Benefits of re-routing

There is also the fact that carriers have done rather well during the diversions. Re-routing has sopped up a lot of capacity. Drewry estimates that it has reduced effective capacity by around nine percent, which has helped carriers once again post some very strong quarterly profits in the past 12 months. "The relationship between the diversions and carrier fortunes is well understood. Liner stock prices have taken hits whenever Gaza ceasefire talks have looked promising and already some major carriers are seeing downgrades from ratings agencies on the latest development."

Once carriers deem Suez to be a safe option – here insurance costs will be an important metric – "we should expect to see lines set to work to cut capacity in an aggressive fashion. This will come in the form of far greater scrapping (barely 85 KTEU of the 31 million TEU fleet was scrapped last year), heavier use of blank sailings and even longer-term idling (at present only 2.6 percent of container ships have been anchored)."

While the market is drifting away from carriers and that freight rates are likely to decrease when the Suez Canal reopens fully, Drewry feels carriers have the power to manage capacity in a variety of ways. "For this reason, we consider there to be a floor below which carriers will not allow the supply/demand balance, and therefore rates, to fall precipitously."

Trump and shipping
As much as carriers can edit the supply side of the equation, they do not have any influence over demand, which has as many question marks hanging over it. "The biggest wildcard is unquestionably the return to power of Donald Trump as U.S. President. He is promising hundreds of executive orders in the first week after his inauguration on January 20, including on the tariffs mooted during the campaign. We shall soon find out just how radical they will be, but for now the world has no clue as to who, how much or when.

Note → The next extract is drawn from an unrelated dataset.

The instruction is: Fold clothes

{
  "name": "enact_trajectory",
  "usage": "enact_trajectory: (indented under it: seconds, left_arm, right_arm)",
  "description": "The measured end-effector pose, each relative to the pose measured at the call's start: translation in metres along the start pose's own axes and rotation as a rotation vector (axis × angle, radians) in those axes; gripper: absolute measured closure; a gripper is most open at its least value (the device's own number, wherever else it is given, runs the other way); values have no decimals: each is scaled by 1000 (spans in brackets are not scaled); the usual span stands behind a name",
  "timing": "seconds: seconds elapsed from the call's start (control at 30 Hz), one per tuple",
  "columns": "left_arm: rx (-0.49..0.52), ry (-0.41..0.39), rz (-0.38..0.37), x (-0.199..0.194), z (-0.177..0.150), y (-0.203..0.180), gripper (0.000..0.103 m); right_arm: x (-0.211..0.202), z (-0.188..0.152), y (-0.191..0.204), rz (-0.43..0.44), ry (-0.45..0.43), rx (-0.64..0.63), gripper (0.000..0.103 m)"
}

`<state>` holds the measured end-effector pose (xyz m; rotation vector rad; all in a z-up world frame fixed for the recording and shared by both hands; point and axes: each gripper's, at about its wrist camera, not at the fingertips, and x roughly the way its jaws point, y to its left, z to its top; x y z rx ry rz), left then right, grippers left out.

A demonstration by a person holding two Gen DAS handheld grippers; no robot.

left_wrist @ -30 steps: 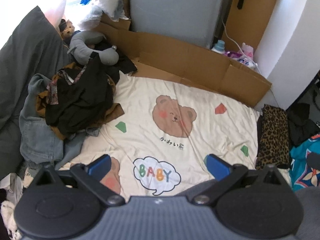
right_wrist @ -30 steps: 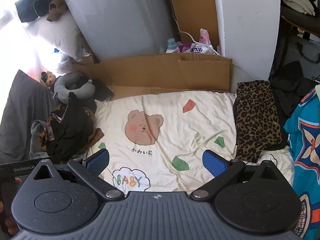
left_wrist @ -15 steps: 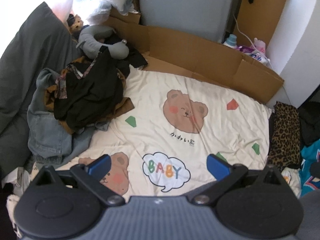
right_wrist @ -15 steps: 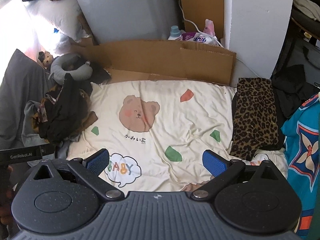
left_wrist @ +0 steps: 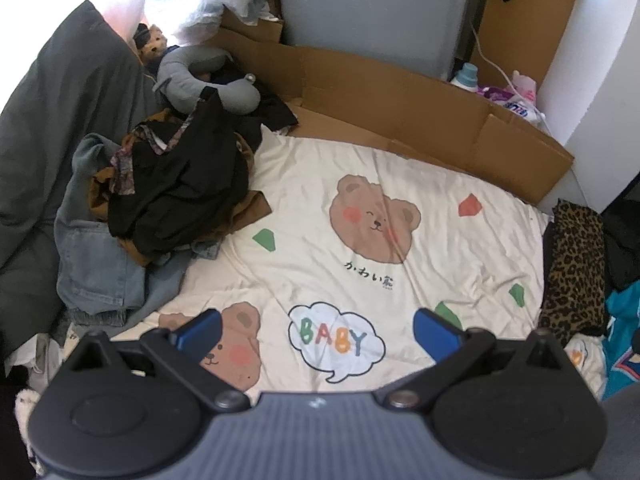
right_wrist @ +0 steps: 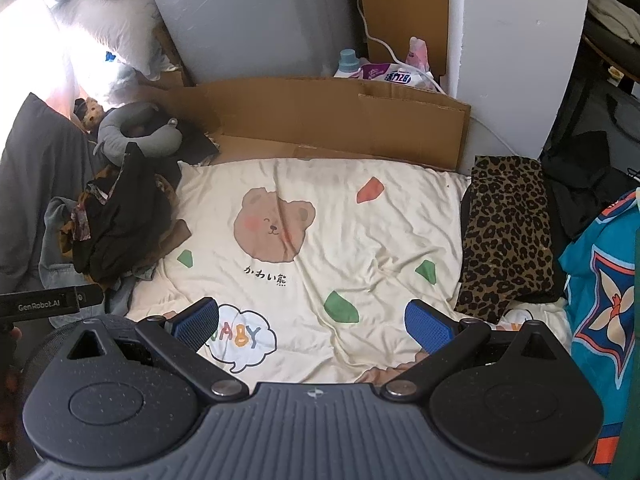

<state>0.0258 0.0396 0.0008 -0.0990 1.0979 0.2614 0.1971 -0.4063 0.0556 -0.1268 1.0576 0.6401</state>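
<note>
the right gripper [right_wrist: 312,326] with blue ribbed pads is hovering above a cream bedsheet printed with brown bear faces [right_wrist: 320,240], its jaws standing wide apart and holding nothing. a heap of black and brown crumpled clothes [right_wrist: 120,220] is lying at the sheet's left edge, partly over pale blue denim [right_wrist: 54,236]. a grey u-shaped neck pillow [right_wrist: 136,136] is sitting just behind the heap. a folded leopard-print garment [right_wrist: 506,232] is resting along the sheet's right edge, with a teal patterned cloth [right_wrist: 604,280] beside it. a flattened brown cardboard sheet [right_wrist: 340,120] is standing along the sheet's far side. a black device lettered genrobot.ai [right_wrist: 48,302] is showing at the left border.
</note>
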Motion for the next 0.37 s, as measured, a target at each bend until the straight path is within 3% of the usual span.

This is sub-optimal for a sector that by design craves predictability and multilateral coordination."

More recent reporting suggests that a gradualist approach is being considered, essentially ramping up tariff increases steadily in time, rather than in one go, but again, it’s difficult to know what to believe as Trump deploys a strategic ambiguity and one can never really know his true intentions, the update added.

"He really hates the U.S.’s trade imbalance, which has gotten out of hand in recent years. The U.S. has been running a goods deficits consistently since about the mid-1970s – so for a good 50 years or so – but it really started ballooning around the start of the century as globalisation and the outsourcing of manufacturing went into hyper drive."

As of November 2024, the U.S. trade balance for goods was in deficit to the tune of about $1.1 trillion YTD. After 11 months of last year, for every dollar in exports there was $1.57 cents in imports. "In Trump’s mind, tariffs will close that gap, boost U.S. treasury coffers as other countries will be forced to pay the higher duties – although that’s not how tariffs work – revive domestic manufacturing, add jobs, and make trading partners more acquiescent and negotiate more favourable deals for the U.S.

"Of course, we don’t know yet which countries will be targeted but one assumption might be to look at those with the biggest deficits. As of November 2024, they were China ($270 billion), Mexico ($157 billion) and Vietnam ($113 billion)."

The problem is that there is no telling which country might fall into Trump's crosshairs, and no country can be confident that it will escape the tariff radar, the update added.

In the America First Trade Policy signed immediately after taking oath, Trump said: "The Secretary of Commerce, in consultation with the Secretary of the Treasury and the United States Trade Representative, shall investigate the causes of our country’s large and persistent annual trade deficits in goods as well as the economic and national security implications and risks resulting from such deficits, and recommend appropriate measures, such as a global supplemental tariff or other policies, to remedy such deficits."